There are also two other reasons for applying the doctrine of estoppel: (1) the purpose of the statute has been fulfilled, and (2) the principle of estoppel has been applied in the past against a municipality. With respect to (1) above, the cases of City of Bessemer v. Barnett, 212 Ala. 202, 102 So. 23; Smith v. City of Birmingham, 243 Ala. 124, 9 So.2d 299; City of Birmingham v. Young, 246 Ala. 650, 22 So.2d 169; and City of Anniston v. Rosser, 275 Ala. 659, 158 So.2d 99, are authority that the purpose of § 504 is to apprize the city of the accident so it may investigate and determine the merit of the claim, and to adjust the same without the expense of litigation if the circumstances warrant. Here, the defendant was notified of the accident the very day it occurred and repaired the sidewalk within two days. It maintained close contact with, and received cooperation from Mr. Weldon from the time of his accident until suit was filed. Clearly, the purpose of the statute was fulfilled. As for (2) above, this court has applied the doctrine of estoppel in the cases of Powell v. City of Birmingham, 258 Ala. 159, 61 So.2d 11, and Brown v. Tuskegee Light & Power Co., 232 Ala. 361, 168 So. 159, which were suits against municipal corporations. Although estoppel is not often applied to a municipality, it may, in a proper case, be estopped.

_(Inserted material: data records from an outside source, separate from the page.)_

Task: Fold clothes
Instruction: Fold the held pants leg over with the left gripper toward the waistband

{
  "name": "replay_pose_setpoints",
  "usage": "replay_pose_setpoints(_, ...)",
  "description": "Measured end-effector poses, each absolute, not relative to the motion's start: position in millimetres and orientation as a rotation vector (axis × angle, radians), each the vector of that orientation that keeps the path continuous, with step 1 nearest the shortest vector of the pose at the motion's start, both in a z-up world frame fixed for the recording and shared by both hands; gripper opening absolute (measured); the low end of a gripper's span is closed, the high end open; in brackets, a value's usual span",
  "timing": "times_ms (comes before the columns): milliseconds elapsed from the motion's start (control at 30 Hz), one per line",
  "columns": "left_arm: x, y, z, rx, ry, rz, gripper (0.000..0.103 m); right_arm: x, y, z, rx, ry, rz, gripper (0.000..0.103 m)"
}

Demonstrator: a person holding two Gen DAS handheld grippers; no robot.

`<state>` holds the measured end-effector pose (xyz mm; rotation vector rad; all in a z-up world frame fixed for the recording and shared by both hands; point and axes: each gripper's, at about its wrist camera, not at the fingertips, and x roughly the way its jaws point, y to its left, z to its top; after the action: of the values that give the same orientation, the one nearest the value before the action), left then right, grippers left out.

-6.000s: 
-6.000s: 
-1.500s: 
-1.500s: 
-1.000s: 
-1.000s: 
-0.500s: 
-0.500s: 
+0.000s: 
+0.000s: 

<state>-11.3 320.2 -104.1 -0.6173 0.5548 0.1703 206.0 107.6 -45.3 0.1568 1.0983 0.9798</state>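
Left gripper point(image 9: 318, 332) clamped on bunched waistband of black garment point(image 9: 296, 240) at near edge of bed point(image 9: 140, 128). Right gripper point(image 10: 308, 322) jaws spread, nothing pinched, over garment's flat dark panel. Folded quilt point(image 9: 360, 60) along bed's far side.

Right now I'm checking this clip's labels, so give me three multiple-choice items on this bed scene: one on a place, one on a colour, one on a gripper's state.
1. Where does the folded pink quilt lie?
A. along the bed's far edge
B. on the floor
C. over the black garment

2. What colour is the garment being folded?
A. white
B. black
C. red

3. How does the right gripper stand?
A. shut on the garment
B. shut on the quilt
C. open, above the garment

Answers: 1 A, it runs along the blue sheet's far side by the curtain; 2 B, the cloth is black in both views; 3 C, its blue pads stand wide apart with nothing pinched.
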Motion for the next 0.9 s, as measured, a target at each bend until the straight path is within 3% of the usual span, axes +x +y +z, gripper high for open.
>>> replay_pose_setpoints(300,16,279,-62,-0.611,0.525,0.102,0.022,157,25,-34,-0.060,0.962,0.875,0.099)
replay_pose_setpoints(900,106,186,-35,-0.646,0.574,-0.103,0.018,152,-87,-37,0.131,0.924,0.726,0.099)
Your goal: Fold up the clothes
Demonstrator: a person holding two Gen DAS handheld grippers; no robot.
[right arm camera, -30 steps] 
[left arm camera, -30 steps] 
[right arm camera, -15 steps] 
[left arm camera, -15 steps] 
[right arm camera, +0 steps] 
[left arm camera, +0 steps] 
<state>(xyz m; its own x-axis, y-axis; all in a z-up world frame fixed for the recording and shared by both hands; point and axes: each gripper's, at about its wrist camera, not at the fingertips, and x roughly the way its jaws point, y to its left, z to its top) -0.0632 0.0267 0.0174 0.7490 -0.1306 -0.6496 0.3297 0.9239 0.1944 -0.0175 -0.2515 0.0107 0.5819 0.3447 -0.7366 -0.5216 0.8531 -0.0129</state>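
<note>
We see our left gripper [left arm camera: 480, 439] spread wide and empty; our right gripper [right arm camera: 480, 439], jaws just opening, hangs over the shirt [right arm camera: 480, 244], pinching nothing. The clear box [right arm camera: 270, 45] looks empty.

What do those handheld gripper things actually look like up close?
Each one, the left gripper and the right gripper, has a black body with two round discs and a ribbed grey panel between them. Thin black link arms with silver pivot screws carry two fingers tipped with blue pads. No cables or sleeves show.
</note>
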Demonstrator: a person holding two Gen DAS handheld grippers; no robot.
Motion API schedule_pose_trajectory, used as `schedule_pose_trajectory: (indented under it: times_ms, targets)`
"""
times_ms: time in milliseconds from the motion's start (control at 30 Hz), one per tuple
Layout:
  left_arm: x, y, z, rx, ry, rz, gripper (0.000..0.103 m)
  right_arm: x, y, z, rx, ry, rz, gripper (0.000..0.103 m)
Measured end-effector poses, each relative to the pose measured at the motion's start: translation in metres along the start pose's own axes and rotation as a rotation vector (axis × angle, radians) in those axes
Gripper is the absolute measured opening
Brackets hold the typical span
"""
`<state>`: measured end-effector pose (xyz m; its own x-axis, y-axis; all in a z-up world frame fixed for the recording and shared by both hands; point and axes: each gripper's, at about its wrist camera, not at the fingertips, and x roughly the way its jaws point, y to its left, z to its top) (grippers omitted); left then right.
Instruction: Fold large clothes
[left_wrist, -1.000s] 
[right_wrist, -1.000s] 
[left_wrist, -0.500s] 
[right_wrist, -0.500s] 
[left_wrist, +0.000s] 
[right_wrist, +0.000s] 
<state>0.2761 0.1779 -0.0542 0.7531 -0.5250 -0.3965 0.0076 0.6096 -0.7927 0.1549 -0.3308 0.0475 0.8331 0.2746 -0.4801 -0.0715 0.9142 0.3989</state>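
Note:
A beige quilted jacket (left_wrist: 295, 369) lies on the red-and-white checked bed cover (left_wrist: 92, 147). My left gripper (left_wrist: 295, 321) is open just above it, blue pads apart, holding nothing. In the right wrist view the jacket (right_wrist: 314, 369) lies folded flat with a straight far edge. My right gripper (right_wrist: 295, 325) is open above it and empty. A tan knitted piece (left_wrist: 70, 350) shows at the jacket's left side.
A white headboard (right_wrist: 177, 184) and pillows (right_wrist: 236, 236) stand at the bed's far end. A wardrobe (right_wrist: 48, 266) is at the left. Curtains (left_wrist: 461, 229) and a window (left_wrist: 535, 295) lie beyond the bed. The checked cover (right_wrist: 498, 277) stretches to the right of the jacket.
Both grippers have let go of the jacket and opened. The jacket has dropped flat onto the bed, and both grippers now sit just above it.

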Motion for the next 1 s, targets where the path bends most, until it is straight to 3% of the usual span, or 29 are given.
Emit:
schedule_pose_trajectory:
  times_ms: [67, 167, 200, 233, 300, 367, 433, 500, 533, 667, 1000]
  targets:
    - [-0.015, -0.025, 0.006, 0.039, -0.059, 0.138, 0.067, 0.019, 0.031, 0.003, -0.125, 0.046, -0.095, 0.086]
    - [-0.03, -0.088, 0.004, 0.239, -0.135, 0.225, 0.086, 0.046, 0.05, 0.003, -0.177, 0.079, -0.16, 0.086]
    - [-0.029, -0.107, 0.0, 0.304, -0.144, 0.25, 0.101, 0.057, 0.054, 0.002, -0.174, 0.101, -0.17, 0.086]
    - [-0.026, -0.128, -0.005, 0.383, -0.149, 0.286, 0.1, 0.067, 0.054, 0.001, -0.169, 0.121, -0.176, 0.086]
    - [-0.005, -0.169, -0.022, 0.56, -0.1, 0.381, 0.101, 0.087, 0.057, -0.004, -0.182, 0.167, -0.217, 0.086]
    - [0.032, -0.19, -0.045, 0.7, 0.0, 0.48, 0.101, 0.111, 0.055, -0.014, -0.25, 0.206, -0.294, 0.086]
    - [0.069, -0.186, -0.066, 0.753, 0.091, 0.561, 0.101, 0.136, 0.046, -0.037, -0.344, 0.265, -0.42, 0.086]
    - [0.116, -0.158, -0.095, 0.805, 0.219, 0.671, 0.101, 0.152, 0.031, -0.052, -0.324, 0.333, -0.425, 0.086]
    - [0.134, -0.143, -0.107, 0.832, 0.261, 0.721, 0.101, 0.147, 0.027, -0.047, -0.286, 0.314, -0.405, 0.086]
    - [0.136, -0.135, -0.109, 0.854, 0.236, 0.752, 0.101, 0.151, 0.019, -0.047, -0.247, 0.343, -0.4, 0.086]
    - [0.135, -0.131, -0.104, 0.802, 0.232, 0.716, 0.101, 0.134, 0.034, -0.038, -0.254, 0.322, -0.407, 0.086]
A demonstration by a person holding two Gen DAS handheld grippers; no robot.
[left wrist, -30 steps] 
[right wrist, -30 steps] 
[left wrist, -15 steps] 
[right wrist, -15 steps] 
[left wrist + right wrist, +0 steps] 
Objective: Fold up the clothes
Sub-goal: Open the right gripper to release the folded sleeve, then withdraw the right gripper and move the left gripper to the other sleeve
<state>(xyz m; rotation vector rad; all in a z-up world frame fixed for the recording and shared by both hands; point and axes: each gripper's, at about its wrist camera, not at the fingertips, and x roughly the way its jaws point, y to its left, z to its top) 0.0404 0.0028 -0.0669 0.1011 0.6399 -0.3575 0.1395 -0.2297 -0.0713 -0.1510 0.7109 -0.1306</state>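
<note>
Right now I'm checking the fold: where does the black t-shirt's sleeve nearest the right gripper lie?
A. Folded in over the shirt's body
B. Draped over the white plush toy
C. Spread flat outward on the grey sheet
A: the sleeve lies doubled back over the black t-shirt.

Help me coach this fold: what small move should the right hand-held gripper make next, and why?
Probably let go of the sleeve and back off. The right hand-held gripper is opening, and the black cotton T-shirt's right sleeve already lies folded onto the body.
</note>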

The doctrine of estoppel was applied by the Supreme Court of Florida where the claimant against the town relied on statements of the town's adjuster and did not file the required notice. Rabinowitz v. Town of Bay Harbor Islands, Fla., 178 So.2d 9. Texas cases have also applied the doctrine of estoppel. See Cawthorn v. City of Houston, Tex.Com.App., 231 S.W. 701; Simpson v. City of Abilene, Tex.Civ. App., 388 S.W.2d 760.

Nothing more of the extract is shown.